We demonstrate the first electronically switchable Bragg structure for THz frequencies. The structure works as stop-band filter and as mirror. It exhibits the 60 GHz broad stop-band around 300 GHz which can be removed by reorienting liquid crystal molecules in an external electric field. Our first proof-of-principle experiments agree very well with transfer matrix calculations.
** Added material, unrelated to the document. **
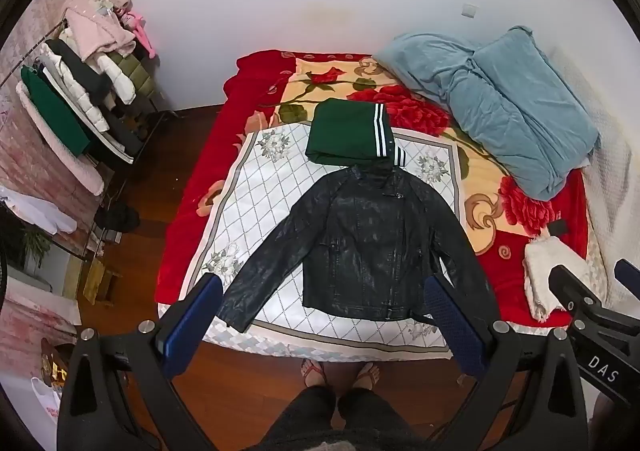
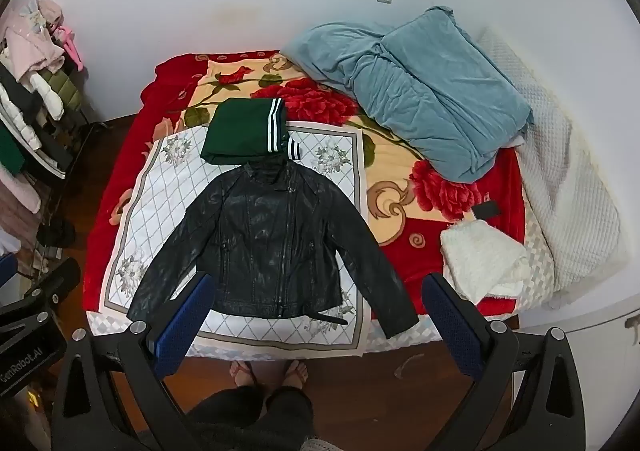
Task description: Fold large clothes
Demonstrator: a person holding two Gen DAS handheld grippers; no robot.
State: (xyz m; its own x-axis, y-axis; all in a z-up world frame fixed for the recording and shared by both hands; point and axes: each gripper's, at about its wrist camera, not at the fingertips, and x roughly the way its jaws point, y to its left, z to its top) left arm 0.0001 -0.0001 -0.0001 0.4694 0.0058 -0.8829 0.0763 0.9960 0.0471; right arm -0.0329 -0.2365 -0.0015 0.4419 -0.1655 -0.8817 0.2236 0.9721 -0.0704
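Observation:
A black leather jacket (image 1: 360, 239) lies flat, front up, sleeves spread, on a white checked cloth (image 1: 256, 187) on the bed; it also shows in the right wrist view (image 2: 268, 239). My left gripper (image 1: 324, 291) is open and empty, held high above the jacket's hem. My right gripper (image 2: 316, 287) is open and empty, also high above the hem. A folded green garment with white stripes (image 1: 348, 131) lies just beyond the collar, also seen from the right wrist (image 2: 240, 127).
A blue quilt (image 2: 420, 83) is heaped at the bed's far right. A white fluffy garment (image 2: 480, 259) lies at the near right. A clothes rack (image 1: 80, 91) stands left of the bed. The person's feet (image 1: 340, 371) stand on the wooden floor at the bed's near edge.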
©2009 Optical Society of America
Terahertz (THz) waves attracted a lot of attention over the past years due to a number of possible applications ranging from basic research [1, 2, 3, 4] to industrial quality control  and security applications . In these application fields THz spectroscopy and THz imaging systems stand at the focus of current interest. Moreover, short-range communication via THz waves is a promising market  as it is expected that future indoor communication systems will work at several hundred gigahertz and will be capable of transmitting several tens of Gb/s. In particular the frequency window around 300 GHz is of interest as it provides sufficient bandwidth and is free of water vapor absorption lines .
Such THz systems and a mature THz technology in general require not only efficient, inexpensive, and compact terahertz sources and detectors but also passive components to guide and manipulate THz waves. Such passive devices include terahertz mirrors [8, 9, 10], filters [11, 12], and modulators [13, 14]. A very promising class of THz devices are those which contain liquid crystals (LC). Yet, up to now only a few LC based devices working in the millimeter wave/THz range have been presented. Most of them are magnetically controlled phase-shifters , switches  and filters . More compact are electrically controlled phase shifters [18, 19] and modulators .
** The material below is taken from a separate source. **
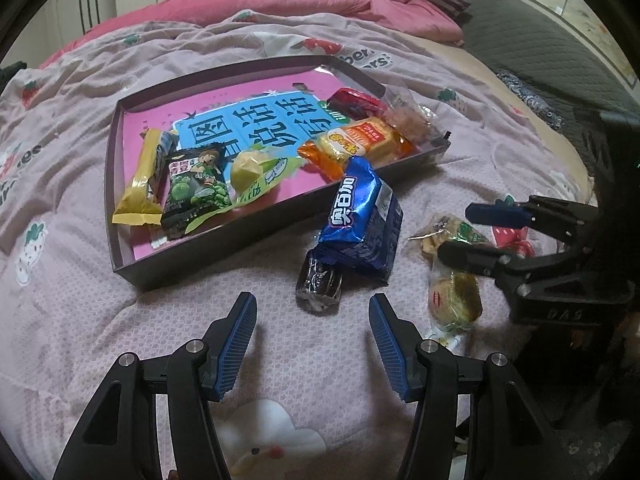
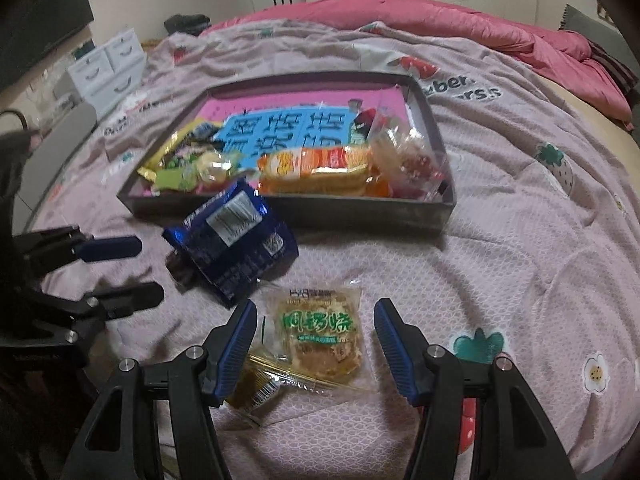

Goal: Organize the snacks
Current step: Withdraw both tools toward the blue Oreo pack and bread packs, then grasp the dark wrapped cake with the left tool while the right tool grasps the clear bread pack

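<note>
Your left hand-held gripper (image 1: 313, 312) points steeply downward, its jaws standing apart with nothing between the blue ribbed pads (image 1: 240, 332). Your right hand-held gripper (image 2: 316, 320) tilts down at much the same angle, jaws parted to a similar width, pads (image 2: 390, 336) pressing on nothing. Each shows in the other's view from the side, near its neighbour, both fingers spread and empty.

bedspread (image 1: 100, 332): soft cloth, matt, woven texture | tray (image 1: 248, 248): dark card walls, matt; glossy pink printed floor | blue packet (image 1: 360, 216): shiny crinkled foil | clear wrapper (image 2: 320, 328): glossy transparent plastic | left gripper (image 1: 312, 320) and right gripper (image 2: 316, 328): matt black plastic, ribbed blue pads, metal pins
</note>
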A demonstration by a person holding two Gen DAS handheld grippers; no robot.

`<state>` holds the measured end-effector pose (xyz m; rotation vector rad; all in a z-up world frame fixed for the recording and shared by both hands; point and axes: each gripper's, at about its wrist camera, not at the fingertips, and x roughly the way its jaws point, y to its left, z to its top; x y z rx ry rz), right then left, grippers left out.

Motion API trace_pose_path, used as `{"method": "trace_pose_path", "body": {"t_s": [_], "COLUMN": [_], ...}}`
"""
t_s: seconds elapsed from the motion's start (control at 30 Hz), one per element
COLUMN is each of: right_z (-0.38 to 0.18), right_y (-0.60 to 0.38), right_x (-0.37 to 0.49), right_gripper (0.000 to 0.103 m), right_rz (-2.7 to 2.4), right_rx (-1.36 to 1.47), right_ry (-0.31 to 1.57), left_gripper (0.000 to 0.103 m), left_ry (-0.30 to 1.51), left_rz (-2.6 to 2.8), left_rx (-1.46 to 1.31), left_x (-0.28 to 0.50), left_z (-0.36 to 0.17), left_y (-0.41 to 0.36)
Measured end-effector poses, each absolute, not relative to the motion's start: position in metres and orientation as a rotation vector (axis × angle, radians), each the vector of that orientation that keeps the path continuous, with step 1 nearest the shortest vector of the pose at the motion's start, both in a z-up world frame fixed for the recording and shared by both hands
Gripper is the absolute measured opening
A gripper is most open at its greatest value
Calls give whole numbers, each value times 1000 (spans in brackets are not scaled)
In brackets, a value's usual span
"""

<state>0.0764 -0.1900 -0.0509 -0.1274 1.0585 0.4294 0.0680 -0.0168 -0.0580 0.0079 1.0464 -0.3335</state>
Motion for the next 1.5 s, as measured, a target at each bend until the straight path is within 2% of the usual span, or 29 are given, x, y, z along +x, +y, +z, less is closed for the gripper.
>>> {"method": "trace_pose_path", "body": {"t_s": [0.9,1.07,1.37,1.5], "right_z": [-70,-73,-69,-68], "right_y": [-187,-175,-185,-190], "right_x": [83,80,82,83], "right_gripper": [60,54,48,48], "right_rz": [442,451,460,460], "right_rx": [-204,-292,-240,-216], "right_ry": [1112,1095,1096,1097], "left_gripper": [60,60,54,44], "left_ry": [1044,1056,1049,1045], "left_rz": [-320,-321,-320,-327], "left_rx": [21,31,23,22], "left_x": [84,86,91,96], "left_z": [-74,-80,-83,-84], "left_y": [-26,-30,-30,-33]}}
In this paper we present the world’s first LC-based switchable dielectric Bragg structure for THz frequencies. The structures design frequency is 300 GHz. It represents a switchable stop-band filter as well as a switchable mirror.
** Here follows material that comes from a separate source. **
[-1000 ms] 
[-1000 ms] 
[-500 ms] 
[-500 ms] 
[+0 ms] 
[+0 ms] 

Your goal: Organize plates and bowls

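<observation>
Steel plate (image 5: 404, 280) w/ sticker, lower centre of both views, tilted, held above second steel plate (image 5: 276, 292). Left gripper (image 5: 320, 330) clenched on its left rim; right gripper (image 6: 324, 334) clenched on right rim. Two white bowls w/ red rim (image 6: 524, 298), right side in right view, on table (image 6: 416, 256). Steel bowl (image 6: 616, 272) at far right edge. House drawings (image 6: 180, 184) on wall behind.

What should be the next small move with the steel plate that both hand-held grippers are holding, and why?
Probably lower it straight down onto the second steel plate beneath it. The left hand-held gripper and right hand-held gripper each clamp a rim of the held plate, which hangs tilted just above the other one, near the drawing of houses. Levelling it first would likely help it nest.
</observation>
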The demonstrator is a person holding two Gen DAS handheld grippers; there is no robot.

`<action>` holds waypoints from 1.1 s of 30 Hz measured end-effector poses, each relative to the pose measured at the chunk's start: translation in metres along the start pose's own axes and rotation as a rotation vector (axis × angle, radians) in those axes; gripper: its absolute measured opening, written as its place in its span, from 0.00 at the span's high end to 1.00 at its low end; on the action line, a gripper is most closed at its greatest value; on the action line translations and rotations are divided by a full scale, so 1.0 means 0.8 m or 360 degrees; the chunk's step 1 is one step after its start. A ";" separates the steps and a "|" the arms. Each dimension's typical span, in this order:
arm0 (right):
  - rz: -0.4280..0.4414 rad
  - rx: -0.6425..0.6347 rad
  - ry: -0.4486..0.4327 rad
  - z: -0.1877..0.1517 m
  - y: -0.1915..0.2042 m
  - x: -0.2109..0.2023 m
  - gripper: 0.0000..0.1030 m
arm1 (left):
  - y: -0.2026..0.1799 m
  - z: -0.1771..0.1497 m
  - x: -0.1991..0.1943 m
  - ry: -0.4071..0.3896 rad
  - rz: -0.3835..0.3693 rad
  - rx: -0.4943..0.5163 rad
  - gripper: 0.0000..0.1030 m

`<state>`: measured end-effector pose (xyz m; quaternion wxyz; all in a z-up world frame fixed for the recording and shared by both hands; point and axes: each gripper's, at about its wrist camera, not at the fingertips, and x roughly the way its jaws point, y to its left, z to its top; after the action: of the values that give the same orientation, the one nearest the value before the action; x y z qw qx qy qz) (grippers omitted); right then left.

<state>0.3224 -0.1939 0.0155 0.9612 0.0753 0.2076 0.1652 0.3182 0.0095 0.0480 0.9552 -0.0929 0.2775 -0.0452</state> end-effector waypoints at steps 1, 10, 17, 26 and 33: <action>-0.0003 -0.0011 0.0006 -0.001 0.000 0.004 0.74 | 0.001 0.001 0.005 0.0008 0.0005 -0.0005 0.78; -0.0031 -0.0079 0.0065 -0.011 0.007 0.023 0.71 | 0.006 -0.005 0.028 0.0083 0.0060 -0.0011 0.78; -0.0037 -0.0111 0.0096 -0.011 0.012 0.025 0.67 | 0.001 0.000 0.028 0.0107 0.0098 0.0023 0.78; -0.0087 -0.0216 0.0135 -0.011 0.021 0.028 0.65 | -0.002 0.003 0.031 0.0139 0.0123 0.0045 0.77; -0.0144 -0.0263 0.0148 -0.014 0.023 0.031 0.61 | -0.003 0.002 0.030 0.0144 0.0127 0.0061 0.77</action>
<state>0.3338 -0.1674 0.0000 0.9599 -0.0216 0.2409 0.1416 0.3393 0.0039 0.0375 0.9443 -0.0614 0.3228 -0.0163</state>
Our structure is based on the concept of a multilayer dielectric mirror. The standard design of a dielectric mirror consists of pairs of λ/4 layers made of materials with low nL and high nH refractive indexes . Dielectric mirrors show a reflection band around the design wavelength. The reflectivity and spectral width of this band depends on the number of pairs and the difference in the refractive indices. Therefore, contrary to simple metal mirrors this approach allows for tailoring the reflection properties. The reflectivity increases with a number of layers and a value of nearly 100% can be reached. Note, that such a structure is likewise a stop-band filter.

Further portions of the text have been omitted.